Bitcoin’s security relies on cryptographic primitives vulnerable to future quantum attacks. Researchers are investigating whether zero‑knowledge proofs can enable users to demonstrate ownership of a wallet without revealing the underlying private keys.
On July 15, 2026, Project Eleven, a post‑quantum cryptography firm, unveiled a more efficient zero‑knowledge proof prototype that can verify Bitcoin wallet control while keeping private‑key data confidential.
How Could Project Eleven’s Zero-Knowledge Proof Work?
Zero‑knowledge proofs enable a prover to confirm possession of specific data without disclosing the data.
Project Eleven’s method allows users to assert control over a wallet’s cryptographic framework without exposing the private key.
This technique proves that a wallet’s key material conforms to an authorized derivation path and can be used to generate the associated private key.
The system builds on hardened derivation steps common in certain wallet designs. Although quantum computers could jeopardize elliptic‑curve calculations that derive public keys, they cannot reverse the hash‑based hardened derivation functions employed here.
The proof can be bound to a specific transaction message, enabling verification of ownership for a given action without exposing the wallet’s sensitive data.

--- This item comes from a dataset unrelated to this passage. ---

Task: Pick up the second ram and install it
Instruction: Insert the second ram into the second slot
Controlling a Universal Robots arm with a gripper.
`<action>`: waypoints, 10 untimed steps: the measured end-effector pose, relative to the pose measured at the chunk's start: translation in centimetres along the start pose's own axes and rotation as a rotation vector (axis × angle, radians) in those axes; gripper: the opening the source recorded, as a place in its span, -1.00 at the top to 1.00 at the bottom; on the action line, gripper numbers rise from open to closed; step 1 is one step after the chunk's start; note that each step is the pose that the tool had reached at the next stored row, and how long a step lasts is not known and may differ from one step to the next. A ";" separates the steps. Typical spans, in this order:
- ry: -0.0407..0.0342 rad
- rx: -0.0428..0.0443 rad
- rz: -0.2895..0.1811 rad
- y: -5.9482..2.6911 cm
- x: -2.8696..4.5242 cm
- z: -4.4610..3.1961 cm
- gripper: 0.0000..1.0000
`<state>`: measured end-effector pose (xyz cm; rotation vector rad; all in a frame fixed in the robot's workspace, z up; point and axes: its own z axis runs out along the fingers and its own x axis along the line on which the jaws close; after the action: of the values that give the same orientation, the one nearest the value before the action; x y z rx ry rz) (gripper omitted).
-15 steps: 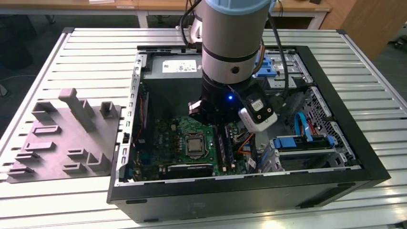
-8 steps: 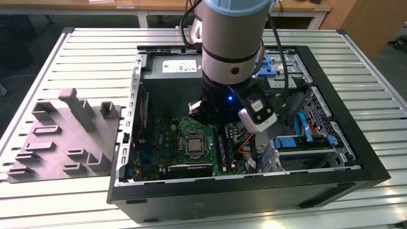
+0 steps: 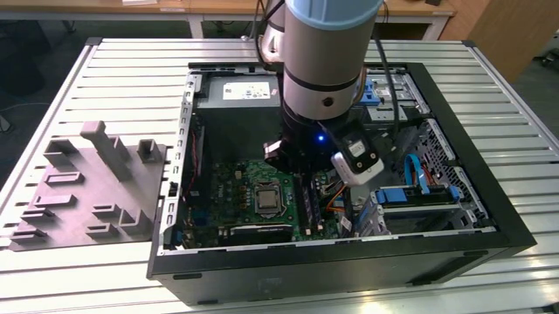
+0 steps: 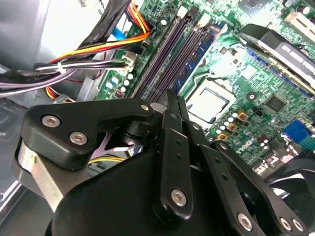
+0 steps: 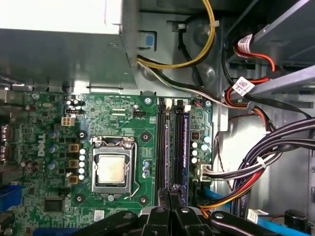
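- Right now the hand (image 4: 174,98) is seen low inside the computer case (image 3: 332,265), its fingers pressed together with nothing visibly pinched between them.
- Its tips are held just over the memory slots (image 5: 160,147).
- The second ram (image 4: 198,55) is found standing on edge in the slot row: thin, long, dark blue, dotted with small chips.
- Pickup is judged done; full seating cannot be confirmed.

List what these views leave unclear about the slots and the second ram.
Exterior view: the arm hides most of the slots.
First wrist view: the slots are edge-on, so the second ram cannot be told apart; the gripper covers their near ends.
Second wrist view: the gripper blocks the slots' near ends.
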<state>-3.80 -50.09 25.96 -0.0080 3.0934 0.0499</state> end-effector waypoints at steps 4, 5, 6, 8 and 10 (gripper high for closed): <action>-0.0005 0.0006 0.016 -0.03 0.00 0.40 0.77; -0.0005 0.0004 0.016 -0.03 0.00 0.53 0.77; -0.0005 0.0004 0.015 -0.04 0.00 0.63 0.77; -0.0004 0.0002 0.011 -0.04 0.01 0.80 0.77; -0.0005 -0.0007 0.005 0.01 0.01 0.96 0.77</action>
<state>-3.76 -50.04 25.00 -0.0005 3.0930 0.0511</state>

Project Eleven reported that its prototype produces proofs in 243 ms and verifies them in 40 ms on an Apple M5 MacBook Air using four CPU cores without GPU acceleration, with peak memory usage of 2.1 GB and proof size of 358 KiB.
Project Eleven claims the new implementation is about 16 × faster than a prior method by developer Olaoluwa Osuntokun, which needed 14.6 seconds and GPU acceleration. The effort extends earlier concepts explored by researchers Sattath and Wyborski.
What Are the Limits of the Technology?
Project Eleven characterized the release as an early, unaudited prototype that currently cannot recover assets on any live blockchain.
The technique supports three Bitcoin address formats — P2PKH, P2WPKH, and P2SH‑P2WPKH — but deployment would require Bitcoin or other blockchains to implement explicit protocol‑level verification of these proofs.
Consequently, it is not a ready‑to‑use solution for lost wallets or quantum‑based attacks; rather, it exemplifies one of several research pathways the crypto industry is considering for long‑term cryptographic upgrades.
Why Quantum Resistance Is Becoming a Bitcoin Security Issue
Bitcoin and many other cryptocurrencies depend on elliptic‑curve cryptography to verify wallet ownership and authorize transactions. Should sufficiently powerful quantum computers emerge, attackers could theoretically derive private keys from exposed public keys.
The threat is not an immediate concern for existing Bitcoin users. Nonetheless, cryptographers and blockchain developers have been exploring migration strategies, as transitioning a global financial network’s security model could span years.
Many researchers anticipate that users will eventually need to shift funds to post‑quantum addresses or adopt new cryptographic standards. The difficulty lies in the fact that some wallet owners may not migrate, while others may avoid transactions that expose public keys.
Project Eleven’s research investigates whether zero‑knowledge proofs could offer an additional method for proving ownership during such a transition.
Why This Matters
If adopted, quantum‑resistant recovery proofs could furnish crypto users with an additional mechanism to safeguard fund access as quantum computing progresses. This work contributes to broader initiatives aimed at preparing Bitcoin and other digital assets for a future in which current cryptographic safeguards may become obsolete.